The coworker was Lieutenant Robert Webster, a black man.
Harold Santana, Kevin Meizoso, Justin Rumbaugh and Lt. Alejandro Sese were terminated for their actions as was their commander William Bryson.
And there things sat for 17 months, until this past week when Miami-Dade State Attorney Katherine Fernandez Rundle filed criminal charges against the four, a most unusual event.
State Attorney Rundle referred to the actions of the four as, “boorish, callous, abusive behavior.”
So it may be, but how often does boorish behavior result in criminal charges?
One more detail.
At the same time the photos were defaced, a noose was laid around them; no one admitted to doing so and the identity of the perpetrator was never uncovered.
Perhaps the State Attorney isn’t giving up on that point and has decided to squeeze the quartet to set tongues wagging.

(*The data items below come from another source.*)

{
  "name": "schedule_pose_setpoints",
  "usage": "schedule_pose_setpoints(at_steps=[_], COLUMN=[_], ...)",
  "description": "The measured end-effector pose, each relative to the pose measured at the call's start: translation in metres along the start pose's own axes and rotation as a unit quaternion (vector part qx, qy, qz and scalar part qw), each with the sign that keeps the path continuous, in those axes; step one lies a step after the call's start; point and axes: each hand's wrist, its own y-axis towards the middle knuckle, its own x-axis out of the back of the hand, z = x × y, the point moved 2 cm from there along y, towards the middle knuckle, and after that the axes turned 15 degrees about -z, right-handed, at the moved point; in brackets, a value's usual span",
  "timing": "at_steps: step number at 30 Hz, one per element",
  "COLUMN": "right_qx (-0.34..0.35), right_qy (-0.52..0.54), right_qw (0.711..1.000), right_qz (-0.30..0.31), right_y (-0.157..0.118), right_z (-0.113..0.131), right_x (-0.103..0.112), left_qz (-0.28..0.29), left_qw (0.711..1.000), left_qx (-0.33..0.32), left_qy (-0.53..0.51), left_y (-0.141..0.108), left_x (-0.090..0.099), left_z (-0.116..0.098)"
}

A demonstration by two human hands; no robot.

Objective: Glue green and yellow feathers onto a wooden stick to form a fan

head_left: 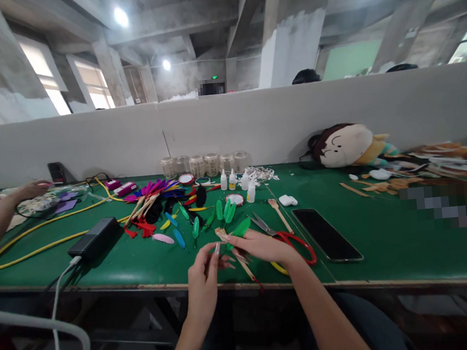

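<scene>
My right hand is closed on a flat wooden stick, whose broad pale end shows past the fingertips and whose lower end carries a red tassel. Green feathers fan out from that broad end, and another green feather stands beside the fingers. Close by on the left, my left hand has its thumb and fingers pinched together at the stick; whatever lies between them is too small to make out. Scissors with red handles lie under and beside my right wrist.
Loose feathers and a feathered bundle lie left. Glue bottles and glass jars stand behind. A wooden spoon-shaped stick, phone and doll are right. A co-worker's arm reaches in at far left.
</scene>
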Motion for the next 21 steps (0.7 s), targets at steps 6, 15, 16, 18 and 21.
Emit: schedule_pose_setpoints(at_steps=[6,15,16,18,21], right_qx=[-0.027,-0.036,-0.035,-0.026,-0.003], right_qy=[0.019,0.029,0.028,0.037,0.07], right_qw=[0.999,0.999,0.999,0.998,0.992], right_qz=[-0.024,0.018,0.025,0.05,0.102], right_y=[-0.003,-0.002,-0.002,-0.002,-0.005], right_z=[0.0,-0.001,-0.001,0.001,0.006], right_x=[0.007,0.005,0.005,0.004,0.003], left_qz=[0.059,0.165,0.176,0.207,0.247], left_qw=[0.998,0.976,0.976,0.975,0.963], left_qx=[-0.003,-0.069,-0.06,-0.003,0.107], left_qy=[0.021,0.121,0.115,0.076,-0.026], left_y=[-0.003,-0.003,-0.003,-0.004,-0.009], left_x=[0.002,0.004,0.005,0.006,0.006], left_z=[-0.001,-0.01,-0.01,-0.008,0.0])
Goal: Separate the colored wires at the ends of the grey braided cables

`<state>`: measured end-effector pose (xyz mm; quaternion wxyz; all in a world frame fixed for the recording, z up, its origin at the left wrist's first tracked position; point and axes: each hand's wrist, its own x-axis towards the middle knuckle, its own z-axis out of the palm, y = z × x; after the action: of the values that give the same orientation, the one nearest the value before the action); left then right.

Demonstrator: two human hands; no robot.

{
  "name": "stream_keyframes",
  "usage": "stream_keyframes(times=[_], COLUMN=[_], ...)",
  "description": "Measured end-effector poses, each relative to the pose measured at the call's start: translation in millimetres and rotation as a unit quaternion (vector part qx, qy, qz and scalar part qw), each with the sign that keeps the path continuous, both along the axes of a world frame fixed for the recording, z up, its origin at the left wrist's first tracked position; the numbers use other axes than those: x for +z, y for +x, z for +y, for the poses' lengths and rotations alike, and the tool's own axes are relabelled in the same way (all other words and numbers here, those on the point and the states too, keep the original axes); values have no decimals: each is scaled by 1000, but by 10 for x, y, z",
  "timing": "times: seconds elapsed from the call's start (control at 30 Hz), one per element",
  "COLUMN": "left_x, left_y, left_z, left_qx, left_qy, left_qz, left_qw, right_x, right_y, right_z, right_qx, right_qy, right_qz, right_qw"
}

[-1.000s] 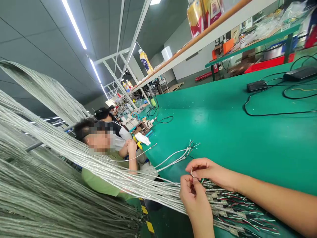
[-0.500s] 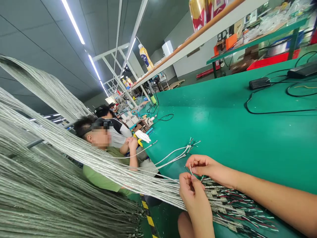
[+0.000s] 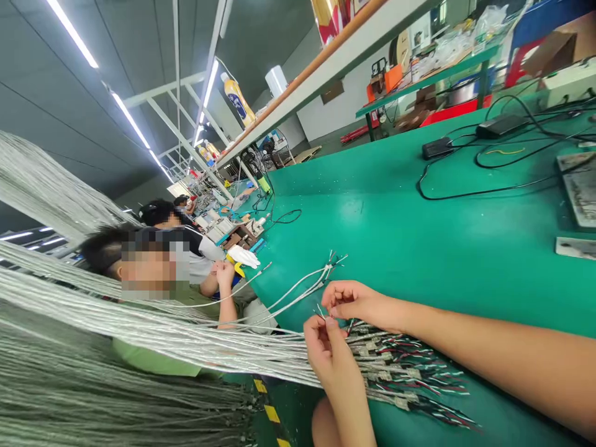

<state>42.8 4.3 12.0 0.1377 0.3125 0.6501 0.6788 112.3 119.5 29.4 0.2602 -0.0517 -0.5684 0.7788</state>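
Note:
My left hand [image 3: 331, 347] pinches the thin wire ends of a cable, which stick up above its fingertips. Just behind it, my right hand [image 3: 354, 303] has thumb and fingers pressed together at the same wires. Under and beside both hands lies a thick bundle of pale cables [image 3: 261, 351], their stripped ends [image 3: 433, 379] fanning out in black, red, white and green. A few separate cables [image 3: 302, 287] lie farther back on the green table [image 3: 400, 242], their split ends pointing right.
Black adapters [image 3: 500, 126] with tangled leads lie at the back right, near metal plates [image 3: 580, 186]. A shelf [image 3: 298, 93] with bottles crosses above. A person in green [image 3: 153, 267] sits at left, behind hanging cables [image 3: 93, 385].
The view has swung right, so everything sits farther left and metal plates show at the right. My hands remain close together, with the wire ends now standing up between the fingers.

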Motion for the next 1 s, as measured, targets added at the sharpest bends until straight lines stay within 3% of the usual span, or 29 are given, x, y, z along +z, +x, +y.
stream_keyframes(times=[0.17,0.37,0.57,0.8,1.0], left_x=[-31,-50,-18,21,32], left_y=[9,3,35,51,37], left_z=[5,37,23,9,43], left_qx=[-9,-15,8,-8,1], left_qy=[-3,-38,-103,-87,-21], left_qz=[5,25,69,62,33], left_qw=[1000,999,992,994,999], right_x=[-7,6,-31,-7,26], right_y=[12,43,26,31,28], right_z=[-14,-16,-11,-31,-27], right_qx=[-43,-1,-19,-19,-14], right_qy=[8,17,15,-2,26], right_qz=[-32,-16,-35,-39,-46], right_qw=[999,1000,999,999,998])
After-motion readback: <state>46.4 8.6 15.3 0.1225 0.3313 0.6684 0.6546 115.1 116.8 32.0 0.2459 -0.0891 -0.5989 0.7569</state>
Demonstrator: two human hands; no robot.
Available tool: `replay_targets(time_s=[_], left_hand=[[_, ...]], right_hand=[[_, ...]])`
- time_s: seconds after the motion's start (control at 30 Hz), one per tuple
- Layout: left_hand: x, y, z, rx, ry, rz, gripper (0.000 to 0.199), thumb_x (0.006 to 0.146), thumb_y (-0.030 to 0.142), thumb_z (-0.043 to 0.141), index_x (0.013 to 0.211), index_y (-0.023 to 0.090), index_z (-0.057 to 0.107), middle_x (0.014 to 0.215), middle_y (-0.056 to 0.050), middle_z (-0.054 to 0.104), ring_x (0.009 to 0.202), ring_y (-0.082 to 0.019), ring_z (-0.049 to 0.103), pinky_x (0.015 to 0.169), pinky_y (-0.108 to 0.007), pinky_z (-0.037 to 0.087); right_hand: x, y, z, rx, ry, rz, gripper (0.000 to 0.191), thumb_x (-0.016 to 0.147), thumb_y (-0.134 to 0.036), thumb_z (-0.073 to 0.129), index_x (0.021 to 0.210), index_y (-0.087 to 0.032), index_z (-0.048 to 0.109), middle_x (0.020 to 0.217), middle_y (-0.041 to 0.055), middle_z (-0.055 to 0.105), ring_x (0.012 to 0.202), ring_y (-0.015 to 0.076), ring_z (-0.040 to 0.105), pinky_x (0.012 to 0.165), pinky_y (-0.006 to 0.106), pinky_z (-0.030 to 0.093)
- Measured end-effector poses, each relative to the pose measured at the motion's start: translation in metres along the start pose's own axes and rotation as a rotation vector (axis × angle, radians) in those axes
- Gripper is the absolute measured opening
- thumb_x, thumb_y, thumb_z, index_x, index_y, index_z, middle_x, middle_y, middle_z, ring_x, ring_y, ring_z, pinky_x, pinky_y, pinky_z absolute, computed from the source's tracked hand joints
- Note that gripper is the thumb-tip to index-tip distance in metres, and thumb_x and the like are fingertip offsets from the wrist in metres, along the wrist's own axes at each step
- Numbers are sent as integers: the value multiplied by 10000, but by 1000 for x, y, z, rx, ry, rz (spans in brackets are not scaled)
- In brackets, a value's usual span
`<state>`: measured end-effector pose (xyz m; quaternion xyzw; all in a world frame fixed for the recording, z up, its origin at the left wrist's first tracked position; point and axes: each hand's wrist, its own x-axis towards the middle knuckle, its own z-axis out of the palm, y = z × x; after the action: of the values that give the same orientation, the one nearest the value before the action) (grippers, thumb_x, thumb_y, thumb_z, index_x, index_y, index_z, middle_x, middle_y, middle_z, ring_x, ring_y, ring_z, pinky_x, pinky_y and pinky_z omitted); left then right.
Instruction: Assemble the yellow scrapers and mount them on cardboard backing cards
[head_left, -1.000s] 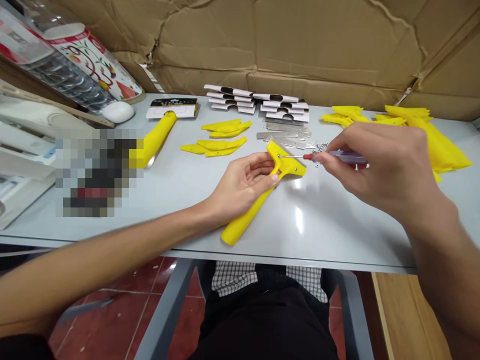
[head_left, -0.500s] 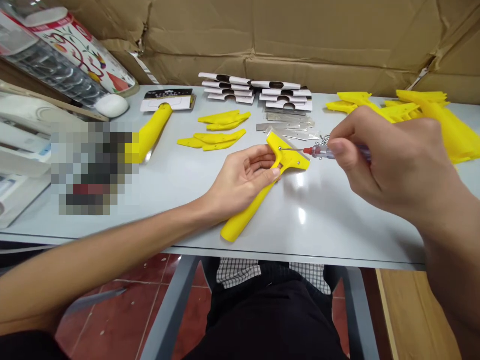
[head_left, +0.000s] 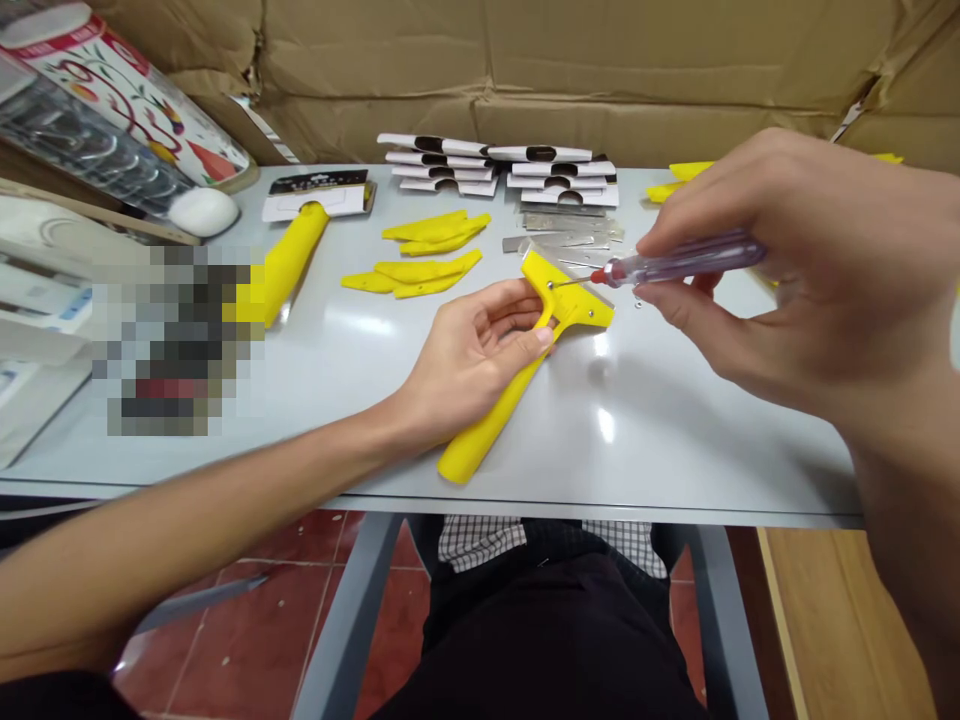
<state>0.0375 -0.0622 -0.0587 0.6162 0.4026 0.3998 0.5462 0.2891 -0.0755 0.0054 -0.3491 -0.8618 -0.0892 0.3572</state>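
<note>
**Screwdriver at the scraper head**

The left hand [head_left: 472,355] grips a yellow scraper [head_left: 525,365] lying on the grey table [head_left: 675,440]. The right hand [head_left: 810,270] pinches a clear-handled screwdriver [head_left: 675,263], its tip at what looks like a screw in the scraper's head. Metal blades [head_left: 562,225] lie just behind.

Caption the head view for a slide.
Left hand steadies a yellow scraper on the grey table while the right hand sets a screwdriver to its head.

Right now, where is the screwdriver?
The screwdriver is in the right hand, right of centre in the head view, its tip on the yellow scraper that the left hand holds.
</note>
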Motion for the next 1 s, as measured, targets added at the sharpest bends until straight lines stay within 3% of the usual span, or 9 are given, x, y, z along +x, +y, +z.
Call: replay_targets(time_s=[0.1, 0.27, 0.5, 0.63, 0.8, 0.9, 1.0], left_hand=[[-1, 3, 2, -4, 20, -38, 392, 867, 345, 889, 1203, 183, 767, 1347, -123, 785, 1278, -310, 723, 1183, -525, 559], [-2, 4, 4, -24, 36, -66, 362, 893, 318, 851, 1211, 172, 757, 1380, -136, 768, 1284, -325, 721, 1167, -546, 567], [0, 0, 3, -48, 35, -65, 372, 875, 303, 872, 1195, 163, 746, 1355, -138, 777, 1257, -308, 732, 1177, -532, 559], [0, -1, 2, -55, 27, -58, 355, 875, 315, 879, 1170, 174, 744, 1347, -130, 782, 1253, -303, 735, 1168, -527, 568], [-1, -1, 2, -58, 30, -74, 370, 874, 324, 888, 1171, 169, 732, 1314, -133, 779, 1218, -293, 738, 1140, -522, 588], [-2, 1, 3, -53, 24, -92, 392, 875, 346, 890, 1182, 167, 726, 1314, -136, 770, 1224, -294, 727, 1119, -513, 602], [-3, 1, 3, -43, 28, -98, 416, 863, 366, 902, 1176, 159, 723, 1306, -142, 762, 1232, -300, 718, 1117, -519, 601]], right_hand=[[-1, 1, 6, 23, -6, 40, 115, 1027, -346, 702, 1093, -264, 657, 957, 8, 777, 717, 168, 703, 643, 352, 512], [-2, 1, 8, 5, -9, 152, 262, 1124, -422, 511, 1010, -256, 679, 643, -16, 673, 552, 182, 636, 590, 381, 436], [0, -4, 4, 0, -25, 92, 82, 1061, -257, 620, 1072, -275, 699, 918, -10, 807, 725, 194, 753, 707, 359, 546], [-1, -5, 5, 46, 20, 65, 174, 1018, -175, 649, 1151, -283, 681, 1108, -4, 823, 778, 173, 773, 748, 341, 590], [-4, 0, 9, 16, 54, 21, 128, 1040, -265, 610, 1151, -270, 675, 1094, 11, 826, 733, 172, 741, 707, 350, 584], [-5, 3, 9, -35, 7, 75, 264, 1105, -407, 517, 1157, -217, 692, 929, 45, 801, 694, 198, 715, 638, 356, 523], [-4, 6, 7, -76, -18, 125, 336, 1140, -393, 438, 1061, -213, 709, 783, 32, 740, 684, 210, 703, 626, 356, 476]])
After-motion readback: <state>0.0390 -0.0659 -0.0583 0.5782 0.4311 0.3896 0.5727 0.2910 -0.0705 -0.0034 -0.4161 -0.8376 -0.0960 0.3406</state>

As Lt. Webster said at the news conference where the charges were announced, “Research the history and understand what the significance of the hangman’s noose means, it’s not a prank. It’s something more sinister than that.”
Over 3,000 people were lynched in the United States between about 1880 and 1950; almost all were blacks with the balance being immigrants.
A noose is a symbol of terror and its use constitutes a hate crime designed to foment fear.
If the State Attorney is, indeed, pressing the case, she is to be commended for not giving up on finding out who the culprit is.
The Miami case is a welcome reminder that when fire crew conduct slops over into demeaning behavior and worse that the penalties can be both severe and long lasting.